List all lines in the material below that contain "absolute".

Provided data:
================================
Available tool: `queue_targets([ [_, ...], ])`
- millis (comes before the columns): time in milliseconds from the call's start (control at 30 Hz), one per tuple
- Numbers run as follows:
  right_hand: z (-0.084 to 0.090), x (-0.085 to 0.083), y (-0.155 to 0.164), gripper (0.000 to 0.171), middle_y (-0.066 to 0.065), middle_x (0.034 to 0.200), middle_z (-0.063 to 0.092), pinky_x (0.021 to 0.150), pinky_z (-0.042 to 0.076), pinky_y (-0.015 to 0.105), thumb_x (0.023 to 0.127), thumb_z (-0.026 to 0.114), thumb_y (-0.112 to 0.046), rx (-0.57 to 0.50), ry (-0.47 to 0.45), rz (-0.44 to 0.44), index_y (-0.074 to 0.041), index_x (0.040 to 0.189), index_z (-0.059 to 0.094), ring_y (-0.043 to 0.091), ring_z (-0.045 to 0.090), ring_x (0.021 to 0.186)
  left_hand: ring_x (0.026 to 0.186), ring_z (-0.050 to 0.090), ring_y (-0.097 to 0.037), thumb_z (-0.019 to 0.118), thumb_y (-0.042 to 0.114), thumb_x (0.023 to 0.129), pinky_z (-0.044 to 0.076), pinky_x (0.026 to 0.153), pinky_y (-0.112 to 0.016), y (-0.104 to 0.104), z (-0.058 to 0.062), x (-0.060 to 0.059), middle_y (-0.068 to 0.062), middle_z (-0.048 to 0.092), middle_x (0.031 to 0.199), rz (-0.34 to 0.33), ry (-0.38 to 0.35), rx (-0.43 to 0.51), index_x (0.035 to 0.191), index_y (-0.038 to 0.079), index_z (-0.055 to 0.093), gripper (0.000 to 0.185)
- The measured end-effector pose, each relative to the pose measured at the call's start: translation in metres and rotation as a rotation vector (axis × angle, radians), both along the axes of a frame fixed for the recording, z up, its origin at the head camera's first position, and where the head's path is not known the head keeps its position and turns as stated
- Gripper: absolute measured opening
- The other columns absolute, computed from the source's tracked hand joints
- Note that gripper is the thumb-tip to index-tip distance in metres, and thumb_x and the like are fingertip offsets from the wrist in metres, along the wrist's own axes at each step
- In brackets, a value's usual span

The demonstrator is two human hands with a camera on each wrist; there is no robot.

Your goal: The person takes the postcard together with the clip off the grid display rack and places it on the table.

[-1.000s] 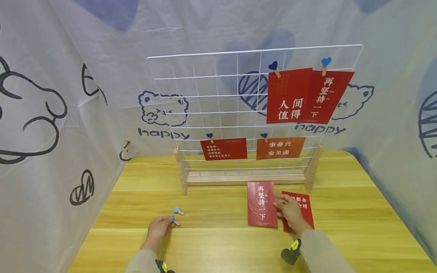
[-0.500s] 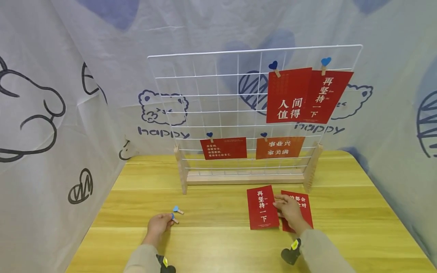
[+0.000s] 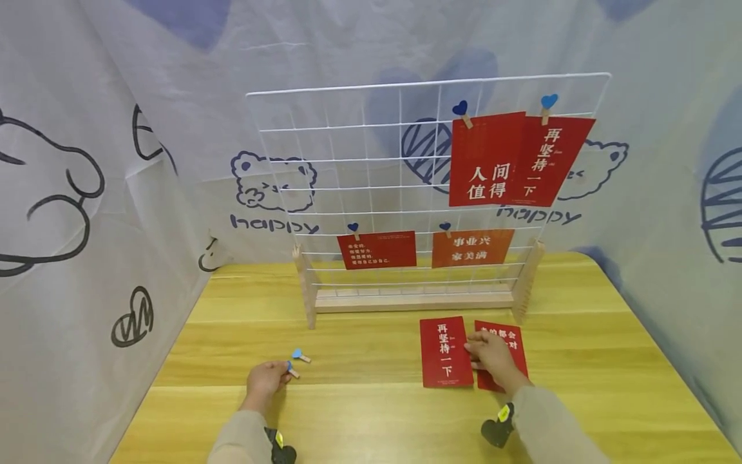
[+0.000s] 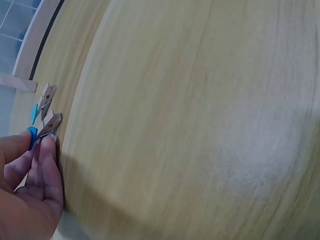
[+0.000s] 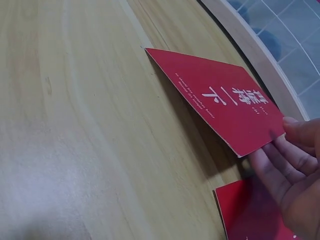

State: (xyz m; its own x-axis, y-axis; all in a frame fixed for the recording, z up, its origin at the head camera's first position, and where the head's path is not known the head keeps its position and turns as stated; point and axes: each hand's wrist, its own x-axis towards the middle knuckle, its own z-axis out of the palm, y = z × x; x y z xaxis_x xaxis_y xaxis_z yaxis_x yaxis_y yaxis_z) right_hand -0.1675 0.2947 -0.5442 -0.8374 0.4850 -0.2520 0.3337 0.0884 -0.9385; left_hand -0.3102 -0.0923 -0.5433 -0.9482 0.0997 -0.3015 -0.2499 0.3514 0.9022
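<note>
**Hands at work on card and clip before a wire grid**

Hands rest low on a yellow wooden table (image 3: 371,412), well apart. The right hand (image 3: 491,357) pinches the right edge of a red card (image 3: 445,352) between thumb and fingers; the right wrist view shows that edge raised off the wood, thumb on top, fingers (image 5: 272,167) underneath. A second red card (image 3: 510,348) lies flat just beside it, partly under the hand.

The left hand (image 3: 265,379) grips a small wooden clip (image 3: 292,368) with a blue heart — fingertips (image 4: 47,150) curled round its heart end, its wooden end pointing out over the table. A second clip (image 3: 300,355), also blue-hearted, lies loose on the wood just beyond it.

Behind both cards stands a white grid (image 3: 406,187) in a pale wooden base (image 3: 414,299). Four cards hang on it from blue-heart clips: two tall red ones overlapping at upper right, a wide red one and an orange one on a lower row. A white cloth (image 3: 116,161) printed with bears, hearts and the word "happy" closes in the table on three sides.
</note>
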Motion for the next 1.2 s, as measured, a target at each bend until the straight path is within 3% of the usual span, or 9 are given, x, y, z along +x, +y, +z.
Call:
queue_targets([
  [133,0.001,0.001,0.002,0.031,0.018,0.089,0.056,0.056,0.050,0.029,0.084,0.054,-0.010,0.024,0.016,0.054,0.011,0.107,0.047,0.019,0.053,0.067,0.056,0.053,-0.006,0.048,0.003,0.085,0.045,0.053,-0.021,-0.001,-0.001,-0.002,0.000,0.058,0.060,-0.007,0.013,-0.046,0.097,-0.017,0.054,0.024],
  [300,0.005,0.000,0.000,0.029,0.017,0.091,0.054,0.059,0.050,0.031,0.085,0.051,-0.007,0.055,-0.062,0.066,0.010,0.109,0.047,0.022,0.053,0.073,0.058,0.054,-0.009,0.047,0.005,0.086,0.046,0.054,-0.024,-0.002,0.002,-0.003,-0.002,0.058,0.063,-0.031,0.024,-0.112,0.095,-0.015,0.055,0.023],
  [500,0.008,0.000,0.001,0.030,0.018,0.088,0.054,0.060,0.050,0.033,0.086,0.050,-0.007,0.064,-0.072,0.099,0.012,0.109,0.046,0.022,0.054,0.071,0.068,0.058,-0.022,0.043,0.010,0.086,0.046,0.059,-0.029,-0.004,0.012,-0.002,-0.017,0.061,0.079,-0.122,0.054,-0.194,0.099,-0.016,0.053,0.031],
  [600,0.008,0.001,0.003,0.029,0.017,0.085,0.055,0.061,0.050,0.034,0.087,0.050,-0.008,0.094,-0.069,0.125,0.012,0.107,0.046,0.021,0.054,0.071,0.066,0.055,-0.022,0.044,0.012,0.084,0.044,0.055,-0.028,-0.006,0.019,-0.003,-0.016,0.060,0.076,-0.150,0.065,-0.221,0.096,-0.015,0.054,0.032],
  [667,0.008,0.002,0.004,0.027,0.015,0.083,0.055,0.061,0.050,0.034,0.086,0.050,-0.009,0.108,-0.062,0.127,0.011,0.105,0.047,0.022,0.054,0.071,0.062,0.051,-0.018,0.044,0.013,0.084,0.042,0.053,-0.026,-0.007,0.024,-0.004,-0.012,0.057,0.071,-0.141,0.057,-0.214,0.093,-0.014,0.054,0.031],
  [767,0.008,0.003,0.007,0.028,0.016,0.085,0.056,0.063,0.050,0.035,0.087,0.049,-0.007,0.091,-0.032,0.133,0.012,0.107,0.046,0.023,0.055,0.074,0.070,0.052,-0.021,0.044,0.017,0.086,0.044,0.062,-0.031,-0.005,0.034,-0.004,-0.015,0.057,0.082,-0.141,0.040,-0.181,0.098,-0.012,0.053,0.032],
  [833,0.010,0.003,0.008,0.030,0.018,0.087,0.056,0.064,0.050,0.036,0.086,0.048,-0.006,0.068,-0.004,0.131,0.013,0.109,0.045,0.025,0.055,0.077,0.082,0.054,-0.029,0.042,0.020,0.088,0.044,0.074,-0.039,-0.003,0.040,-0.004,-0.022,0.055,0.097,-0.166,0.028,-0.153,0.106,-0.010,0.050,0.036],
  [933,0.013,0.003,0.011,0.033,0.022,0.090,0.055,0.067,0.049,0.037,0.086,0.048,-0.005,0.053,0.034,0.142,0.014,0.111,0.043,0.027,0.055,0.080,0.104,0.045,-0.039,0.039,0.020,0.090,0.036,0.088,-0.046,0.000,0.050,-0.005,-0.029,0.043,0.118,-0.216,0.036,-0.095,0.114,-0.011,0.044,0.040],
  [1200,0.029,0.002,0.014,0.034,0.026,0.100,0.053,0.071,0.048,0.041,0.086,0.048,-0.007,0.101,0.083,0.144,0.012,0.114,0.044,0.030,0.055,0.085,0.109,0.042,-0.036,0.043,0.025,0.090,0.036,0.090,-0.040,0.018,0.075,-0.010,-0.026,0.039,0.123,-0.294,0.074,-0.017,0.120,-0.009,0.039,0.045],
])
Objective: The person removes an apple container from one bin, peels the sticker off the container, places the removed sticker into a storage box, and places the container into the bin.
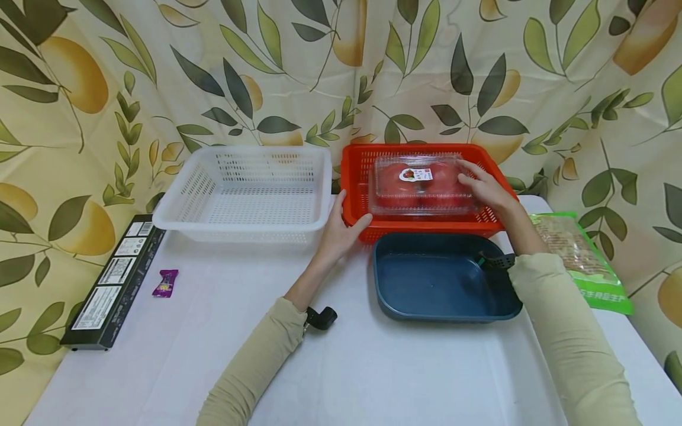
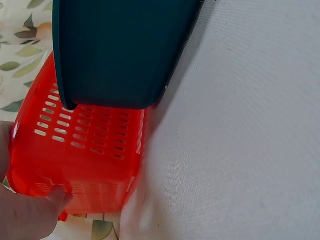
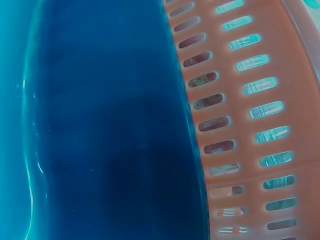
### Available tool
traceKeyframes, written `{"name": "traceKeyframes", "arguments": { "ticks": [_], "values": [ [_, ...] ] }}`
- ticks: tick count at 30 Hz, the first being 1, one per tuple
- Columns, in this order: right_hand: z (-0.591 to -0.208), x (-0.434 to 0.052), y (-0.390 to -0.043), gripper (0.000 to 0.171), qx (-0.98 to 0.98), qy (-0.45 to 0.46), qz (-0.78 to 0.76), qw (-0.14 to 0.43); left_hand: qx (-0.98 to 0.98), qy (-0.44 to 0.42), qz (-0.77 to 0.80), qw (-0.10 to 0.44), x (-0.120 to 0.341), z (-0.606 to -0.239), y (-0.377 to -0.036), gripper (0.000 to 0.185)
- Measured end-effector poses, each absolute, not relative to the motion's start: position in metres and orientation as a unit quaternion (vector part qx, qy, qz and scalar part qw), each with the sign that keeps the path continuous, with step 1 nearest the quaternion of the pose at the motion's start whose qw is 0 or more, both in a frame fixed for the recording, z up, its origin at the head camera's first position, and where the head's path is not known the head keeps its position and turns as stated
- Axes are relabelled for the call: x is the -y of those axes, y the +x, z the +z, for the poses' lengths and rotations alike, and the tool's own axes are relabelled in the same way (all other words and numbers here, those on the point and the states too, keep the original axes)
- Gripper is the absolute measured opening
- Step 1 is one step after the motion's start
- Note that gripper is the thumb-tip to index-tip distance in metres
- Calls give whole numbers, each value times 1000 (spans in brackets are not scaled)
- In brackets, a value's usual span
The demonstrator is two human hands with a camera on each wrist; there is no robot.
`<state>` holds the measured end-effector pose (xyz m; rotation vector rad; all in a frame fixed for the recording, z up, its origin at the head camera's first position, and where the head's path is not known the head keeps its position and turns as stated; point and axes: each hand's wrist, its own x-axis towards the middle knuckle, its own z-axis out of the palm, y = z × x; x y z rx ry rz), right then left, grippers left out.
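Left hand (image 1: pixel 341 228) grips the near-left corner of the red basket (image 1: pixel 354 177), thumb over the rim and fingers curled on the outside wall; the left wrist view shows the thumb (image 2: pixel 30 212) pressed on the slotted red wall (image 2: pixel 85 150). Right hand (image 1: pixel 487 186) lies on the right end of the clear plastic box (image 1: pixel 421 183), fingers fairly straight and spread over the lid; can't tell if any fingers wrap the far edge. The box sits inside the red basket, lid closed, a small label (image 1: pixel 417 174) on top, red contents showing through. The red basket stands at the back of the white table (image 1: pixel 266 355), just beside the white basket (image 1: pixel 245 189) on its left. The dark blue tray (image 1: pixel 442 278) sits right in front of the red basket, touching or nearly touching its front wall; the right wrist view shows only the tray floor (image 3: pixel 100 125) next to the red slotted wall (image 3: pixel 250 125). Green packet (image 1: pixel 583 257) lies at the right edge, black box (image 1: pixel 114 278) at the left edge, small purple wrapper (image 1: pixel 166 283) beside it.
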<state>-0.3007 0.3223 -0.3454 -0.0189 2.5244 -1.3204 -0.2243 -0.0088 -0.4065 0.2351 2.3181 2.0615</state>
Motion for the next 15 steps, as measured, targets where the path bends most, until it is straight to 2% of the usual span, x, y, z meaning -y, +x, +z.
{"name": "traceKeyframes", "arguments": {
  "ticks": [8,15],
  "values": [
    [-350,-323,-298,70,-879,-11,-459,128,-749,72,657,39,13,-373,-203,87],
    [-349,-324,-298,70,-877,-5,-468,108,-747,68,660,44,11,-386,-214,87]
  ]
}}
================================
Answer for this exercise:
- Gripper: absolute measured opening
- The other columns absolute, computed from the source's tracked hand joints
- Measured end-effector poses, each absolute, not relative to the motion's start: position in metres and orientation as a unit quaternion (vector part qx, qy, qz and scalar part qw), each with the sign that keeps the path continuous, with step 1 nearest the quaternion of the pose at the motion's start whose qw is 0 or more, both in a frame fixed for the recording, z up, its origin at the head camera's first position, and where the head's path is not known the head keeps its position and turns as stated
- Gripper is the absolute measured opening

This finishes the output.